The user's score inferring unit 23 infers a user's score to be set to an object user based on an attribute data group including a factual attribute and an inferred attribute related to the object user. In doing so, the user's score inferring unit 23 may subject the determined factual attribute and/or inferred attribute to some kind of processing (normalization, ranking, labeling, or the like) and include the processed factual attribute and/or inferred attribute in the attribute data group or include a score or a label of another type calculated using the determined factual attribute and/or inferred attribute in the attribute data group. In this case, the calculation of a score or a label of another type may involve other machine learning models.

The user's score inferring unit 23 may infer a user's score based on an attribute data group including at least a factual attribute related to an object user or infer a user's score based on an attribute data group including at least an inferred attribute related to the object user. In addition, the user's score inferring unit 23 may infer a user's score based on an attribute data group including at least an attribute corresponding to a node indicating a weight that exceeds a prescribed threshold in a user's score inference model, infer a user's score based on an attribute data group including at least a factual attribute corresponding to a node indicating a weight that exceeds a prescribed threshold in a user's score inference model, or infer a user's score based on an attribute data group including at least an inferred attribute corresponding to a node indicating a weight that exceeds a prescribed threshold in a user's score inference model.

FIG. 4 is a simplified diagram of user's score inference processing according to the embodiment. In the present embodiment, the user's score inferring unit 23 infers (calculates) a user's score to be set to a user by inputting an attribute data group of the user to a user's score inference model. In this case, for example, an output value of the user's score inference model is a user's score normalized/standardized with 0 as a minimum value and 1 as a maximum value.

The machine learning unit 24 generates and/or updates the user's score inference model used in inference of a user's score by the user's score inferring unit 23. A machine learning model for user's score inference is a machine learning model which outputs, when one or a plurality of pieces of attribute data (attribute data group) related to an object user is input, a user's score that indicates some kind of measure (for example, credit) related to the user.

When generating and/or updating a user's score inference model, the machine learning unit 24 creates teacher data defined with the attribute data group of the user as an input value and a user's score related to the user as an output value.

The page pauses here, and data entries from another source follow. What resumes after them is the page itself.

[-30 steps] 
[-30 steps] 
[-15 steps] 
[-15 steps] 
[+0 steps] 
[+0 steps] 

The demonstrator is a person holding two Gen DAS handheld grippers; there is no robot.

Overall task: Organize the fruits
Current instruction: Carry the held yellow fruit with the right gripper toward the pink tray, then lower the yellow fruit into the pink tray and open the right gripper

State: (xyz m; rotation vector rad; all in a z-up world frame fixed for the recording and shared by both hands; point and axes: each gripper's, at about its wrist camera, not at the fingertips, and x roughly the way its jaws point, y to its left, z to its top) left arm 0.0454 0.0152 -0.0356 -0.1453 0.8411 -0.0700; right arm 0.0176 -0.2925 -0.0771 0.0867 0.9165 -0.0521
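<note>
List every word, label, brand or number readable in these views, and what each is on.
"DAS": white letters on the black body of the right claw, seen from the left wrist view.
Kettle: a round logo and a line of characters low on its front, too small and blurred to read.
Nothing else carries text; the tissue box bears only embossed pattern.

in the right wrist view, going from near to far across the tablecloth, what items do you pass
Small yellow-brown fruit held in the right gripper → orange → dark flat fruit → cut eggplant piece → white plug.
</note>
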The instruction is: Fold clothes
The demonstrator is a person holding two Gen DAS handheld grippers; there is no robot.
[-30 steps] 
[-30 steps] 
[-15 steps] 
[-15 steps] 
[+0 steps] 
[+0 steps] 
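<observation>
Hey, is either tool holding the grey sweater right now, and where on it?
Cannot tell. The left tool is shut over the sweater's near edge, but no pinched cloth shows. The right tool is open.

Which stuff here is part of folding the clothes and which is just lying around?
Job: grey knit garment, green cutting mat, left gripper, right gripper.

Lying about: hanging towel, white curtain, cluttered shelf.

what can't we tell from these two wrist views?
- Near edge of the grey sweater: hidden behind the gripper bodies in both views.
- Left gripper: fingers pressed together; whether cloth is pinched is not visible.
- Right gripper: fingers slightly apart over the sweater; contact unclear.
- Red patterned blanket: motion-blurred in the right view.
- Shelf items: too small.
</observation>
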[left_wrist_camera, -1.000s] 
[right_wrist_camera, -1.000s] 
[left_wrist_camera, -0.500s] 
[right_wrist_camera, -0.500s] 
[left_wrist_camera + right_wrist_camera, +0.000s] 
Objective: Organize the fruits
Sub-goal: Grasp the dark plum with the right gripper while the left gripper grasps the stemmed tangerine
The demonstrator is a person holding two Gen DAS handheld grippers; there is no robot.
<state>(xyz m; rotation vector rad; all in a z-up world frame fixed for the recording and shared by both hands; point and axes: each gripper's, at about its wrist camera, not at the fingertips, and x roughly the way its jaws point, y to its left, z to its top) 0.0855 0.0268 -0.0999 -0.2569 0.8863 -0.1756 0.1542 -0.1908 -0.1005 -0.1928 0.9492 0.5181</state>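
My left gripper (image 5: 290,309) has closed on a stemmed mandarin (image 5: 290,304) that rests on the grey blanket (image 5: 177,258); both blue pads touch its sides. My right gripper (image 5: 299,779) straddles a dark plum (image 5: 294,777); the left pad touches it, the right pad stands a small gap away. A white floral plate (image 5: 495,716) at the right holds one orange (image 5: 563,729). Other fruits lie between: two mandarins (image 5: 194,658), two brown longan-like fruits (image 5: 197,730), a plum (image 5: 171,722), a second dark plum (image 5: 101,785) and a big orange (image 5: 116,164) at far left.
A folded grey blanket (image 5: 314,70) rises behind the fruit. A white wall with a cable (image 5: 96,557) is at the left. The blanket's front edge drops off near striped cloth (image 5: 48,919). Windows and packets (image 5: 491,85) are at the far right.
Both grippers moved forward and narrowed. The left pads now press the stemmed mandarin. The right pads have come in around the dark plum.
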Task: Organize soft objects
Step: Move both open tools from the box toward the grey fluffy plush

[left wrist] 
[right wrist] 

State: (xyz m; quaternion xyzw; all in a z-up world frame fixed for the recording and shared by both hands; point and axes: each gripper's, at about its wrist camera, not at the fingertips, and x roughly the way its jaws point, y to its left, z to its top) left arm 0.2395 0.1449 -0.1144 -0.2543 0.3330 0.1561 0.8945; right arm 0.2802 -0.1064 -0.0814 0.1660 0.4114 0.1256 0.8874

In addition, the machine learning unit 24 generates and/or updates the user's score inference model based on the teacher data. As described earlier, the attribute data group to be input to the user's score inference model includes factual attribute data determined by the factual attribute determining unit 21 and inferred attribute data inferred by the inferred attribute determining unit 22 based on user-related data including the factual attribute data, and the attribute data group is combined with a user's score of a corresponding user and input to the machine learning unit 24 as teacher data. The user's score that is set to teacher data may be a user's score determined based on rules or a manually-set (annotated) user's score. Furthermore, the user's score may be a user's score corrected by a manager or the like after previously been output by a user's score inference model.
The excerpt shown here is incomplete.